Arts & Events

Tallis Scholars Shine in Music Inspired by The Sistine Chapel

Reviewed by James Roy MacBean
Saturday April 06, 2019 - 04:14:00 PM

The Tallis Scholars, long recognized as the world’s leading exponents of Renaissance sacred music, offered on Thursday evening, April 4, a program of music inspired by the Vatican’s Sistine Chapel. Peter Phillips, the group’s founder and director, announced from the stage that this was the nineteenth time The Tallis Scholars were performing in Berkeley’s First Congregational Church, the first having been in 1989. Hearing The Tallis Scholars perform sacred works by Renaissance composers who had close associations with the Sistine Chapel was a rare treat. The a capella polyphony of the ten Tallis Scholars vocalists was transcendent. one might even say, trance-inducing. 

Peter Philips designed the program by featuring five individual movements from diverse sacred works by Giovani Pierluigi da Palestrina (Italy, 1525-1594).. Interspersed among the Palestrina pieces were works by such composers as Cristobal de Morales (Spain, 1500-1553), Costanzo Festa (Italy, 1495-1545), Elzea Genet Carpentras (France, c. 1470-1548), Gregorio Allegri (Italy, c. 1582-1652), Alexander Campkin (England, b. 1984), and Josquin des Prez (Flanders, c. 1450-1521).  

As the program opened with the Kyrie Eleison from Palestrina’s Missa Assumpta est Maria, I was momentarily taken aback by the sheer volume of sound produced by the vocalists. Two microphones suspended from the ceiling hung down in the shallow space between the stage and the audience, and the music seemed at first to be over-miked. Moreover, high sopranos and strong tenors tended to overwhelm the mid-range voices. Yet somehow I quickly became used to the volume, and as the program developed, I began to hear the altos and basses whose lower voices added much to the varying colors of the music. The Regina caeli of Morales was beautifully sung, as was the Gloria from Palestrina’s Missa Ecce ego Johannes. I especially enjoyed the Quam pulchra es from Costanzo Festa, performed by a reduced grouping of three women and one man, the latter a soft-voiced tenor. Then came what was for me a highlight of the concert, Lamentations by Elzea Genet Carpentras, based on the Lamentations of the prophet Jeremiah. This work, sung by five men and one woman, featured gorgeous melismas, the musical equivalent of Jeremiah’s weeping and wailing. The Credo from Palestrina’s Missa Papae Marcelli closed out the first half of the concert 

The program’s second half opened with yet another highlight, Gregorio Allegri’s famed Miserere, a work so closely associated with the Sistine Chapel that its score was never allowed outside the walls of the Vatican. However, as a result of centuries of alterations and improvised embellishments by singers, the work itself was handed down in less than authentic fidelity to the original score. Nonetheless, it is a strikingly beautiful work, one featuring divided choirs plus a soloist. For this performance, Peter Philips had the second choir, made up of four women and one man, sing from the foyer at the back of the hall, while the first choir sang from the stage. The soloist, a tenor, sang from stage-right. The dominant feature of this Miserere consists of a single soprano voice repeatedly soaring high above the other voices in verse after verse. The effect here was truly transcendent. 

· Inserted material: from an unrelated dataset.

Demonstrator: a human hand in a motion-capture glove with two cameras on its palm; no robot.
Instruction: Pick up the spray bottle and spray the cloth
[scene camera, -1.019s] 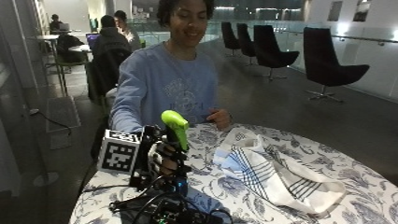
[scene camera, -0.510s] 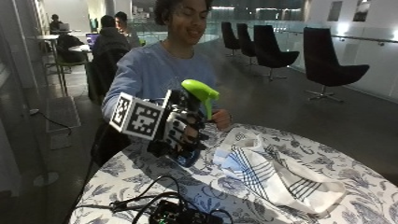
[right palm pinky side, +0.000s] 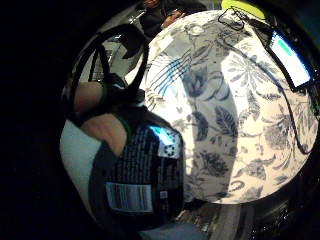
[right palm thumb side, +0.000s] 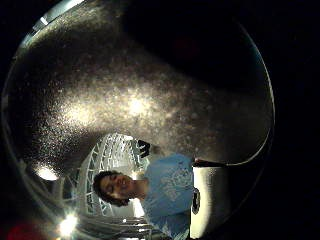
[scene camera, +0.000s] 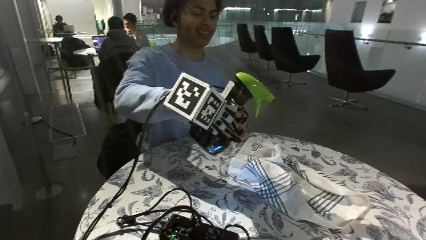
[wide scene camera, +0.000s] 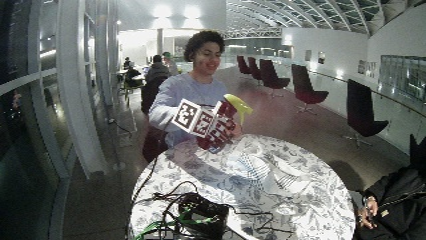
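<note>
My gloved right hand (scene camera: 223, 125) grips a dark spray bottle (scene camera: 214, 142) with a lime green spray head (scene camera: 255, 92), lifted above the table and tilted, the nozzle toward the cloth. The white cloth with dark blue stripes (scene camera: 286, 187) lies crumpled on the flower-patterned table (scene camera: 180, 185), below and to the right of the bottle. In the little finger side palm view the bottle's black label with barcode (right palm pinky side: 137, 182) fills the space by the palm, and the cloth (right palm pinky side: 167, 67) lies further off on the table. The wide view shows the hand (wide scene camera: 216, 131) and the bottle's green head (wide scene camera: 238, 104) over the table's far side.
A black device with cables (scene camera: 190, 230) sits at the table's near edge. A lit phone or tablet (right palm pinky side: 290, 60) lies on the table in the palm view. A second person's sleeve (wide scene camera: 393, 205) shows at the right edge of the wide view. Chairs stand behind.
The hand has carried the bottle up off the table and rightward toward the cloth, tipping it so the green head points that way.
</note>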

In the work that followed, a Sanctus & Benedictus from Palestrina’s Missa Confitebor tibi domine, all ten vocalists of The Tallis Scholars brought out the varying colors of the music. Next came the sole contemporary work, the lovely Miserere est from English composer Alexander Campkin. This work, a loving tribute to Allegri’s Miserere, also features divided choirs and a soaring soprano voice. However, it begins with a low, grumbling sound from the basses, recalling to my ear the sacred music of the Orthodox Church, Greek or Russian. This fine work closed with contrasting high and low notes on the two syllables of the Latin word tuan.  

Josquin des Prez has often been called Renaissance music’s super-star. This Flemish composer was much sought-after throughout Europe, and his stay in Rome is memorialized in the name “JOSQUINJ” he carved with a knife in the woodwork of the chorus stalls of the Sistine Chapel. For this concert, Josquin was represented by Inter natos mulierum, a paen to John the Baptist. The printed part of the program closed with the Agnus Dei from Palestrina’s Missa Brevis. To enthusiastic applause, The Tallis Scholars performed an encore of a ten-part Crucifixus from Antonio Locris. Whether you are religious or not, this program of Renaissance polyphony sung by The Tallis Scholars was nothing short of heavenly.